ABOUT THIS TASK >> Every line below that holds the word "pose" must be listed.
++++++++++
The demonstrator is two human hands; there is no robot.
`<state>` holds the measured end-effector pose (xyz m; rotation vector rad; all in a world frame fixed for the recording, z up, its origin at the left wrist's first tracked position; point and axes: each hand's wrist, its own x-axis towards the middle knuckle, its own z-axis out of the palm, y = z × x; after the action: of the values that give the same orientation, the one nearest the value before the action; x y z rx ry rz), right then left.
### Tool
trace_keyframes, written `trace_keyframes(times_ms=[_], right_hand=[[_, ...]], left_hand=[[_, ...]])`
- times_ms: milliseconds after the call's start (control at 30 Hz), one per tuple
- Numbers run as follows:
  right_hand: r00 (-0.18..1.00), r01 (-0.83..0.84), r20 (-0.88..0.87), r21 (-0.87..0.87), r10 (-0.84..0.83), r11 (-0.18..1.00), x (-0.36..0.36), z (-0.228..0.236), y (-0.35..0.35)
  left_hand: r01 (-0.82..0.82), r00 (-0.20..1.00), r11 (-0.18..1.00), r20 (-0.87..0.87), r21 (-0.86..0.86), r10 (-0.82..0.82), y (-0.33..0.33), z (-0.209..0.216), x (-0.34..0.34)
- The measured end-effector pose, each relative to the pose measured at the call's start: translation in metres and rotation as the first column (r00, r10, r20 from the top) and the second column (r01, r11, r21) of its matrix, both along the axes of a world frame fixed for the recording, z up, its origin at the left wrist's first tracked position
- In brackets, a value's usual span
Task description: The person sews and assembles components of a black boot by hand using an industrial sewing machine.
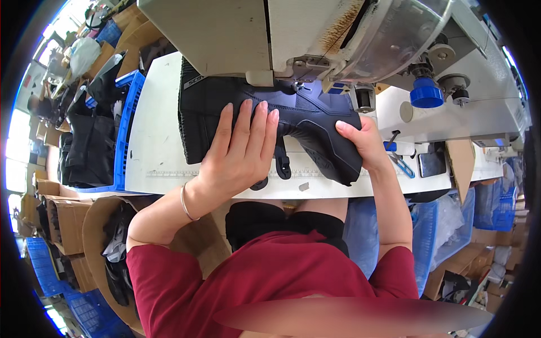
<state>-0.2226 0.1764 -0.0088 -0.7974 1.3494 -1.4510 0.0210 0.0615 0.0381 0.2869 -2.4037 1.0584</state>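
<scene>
A black boot upper (198, 121) lies sideways on the white sewing table, partly beneath the head of a sewing machine (217, 36). My left hand (238, 155) rests flat on the upper, its fingers stretched and pointing toward the machine. At the right end, my right hand (369, 143) grips the upper's edge, with the thumb on top and the other fingers hidden underneath. The needle area (301, 86) is at the upper's far side, and the stitching point itself is hard to make out. A black strap with a buckle (283, 164) hangs from the near edge.
Right of the work lie blue-handled snips (403, 166) and a dark phone (432, 163). A ruler strip (169, 173) runs along the table's near edge. At the left, a blue crate (128, 129) holds black uppers (90, 141); a cardboard box (93, 231) stands below.
</scene>
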Motion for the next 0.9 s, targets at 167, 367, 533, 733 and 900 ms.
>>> trace_keyframes(times_ms=[167,367,533,733,900], right_hand=[[1.0,-0.02,-0.007,-0.018,0.02,1.0,-0.004,-0.004,-0.004],[1.0,0.012,-0.009,0.009,-0.012,1.0,-0.008,-0.009,-0.003],[0.998,0.049,0.044,-0.027,-0.047,0.998,-0.002,-0.007,-0.005],[0.998,0.065,0.008,-0.052,-0.065,0.997,0.006,-0.014,-0.002],[0.991,0.117,0.076,-0.072,-0.111,0.991,0.021,-0.018,-0.001]], left_hand=[[-0.021,1.0,0.999,0.006,0.025,0.021,0.003,0.003,0.0],[-0.001,1.0,1.0,-0.015,-0.004,0.0,0.0,0.001,-0.002],[0.041,0.999,0.999,-0.033,-0.005,-0.041,-0.005,0.0,-0.005],[0.051,0.997,0.997,-0.058,0.064,-0.047,-0.014,0.002,-0.001],[0.128,0.99,0.987,-0.079,0.094,-0.121,-0.028,0.004,0.002]])
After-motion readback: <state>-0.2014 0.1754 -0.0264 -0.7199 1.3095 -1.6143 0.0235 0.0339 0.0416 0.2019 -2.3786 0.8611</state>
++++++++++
WRITTEN REPLY >>
`<state>` holds the measured end-effector pose (xyz m; rotation vector rad; all in a world frame fixed for the recording, z up, its origin at the left wrist's first tracked position; point and axes: each hand's wrist, its own x-axis towards the middle knuckle, its own z-axis out of the palm, y = z × x; after the action: of the values that give the same orientation, the one nearest the value before the action; x y z rx ry rz), right then left.
- The measured end-effector pose, each relative to the pose measured at the call's start: translation in metres and rotation as the first column (r00, r10, r20 from the top) and the second column (r01, r11, r21) of its matrix, both along the axes of a world frame fixed for the recording, z up, its origin at the left wrist's first tracked position

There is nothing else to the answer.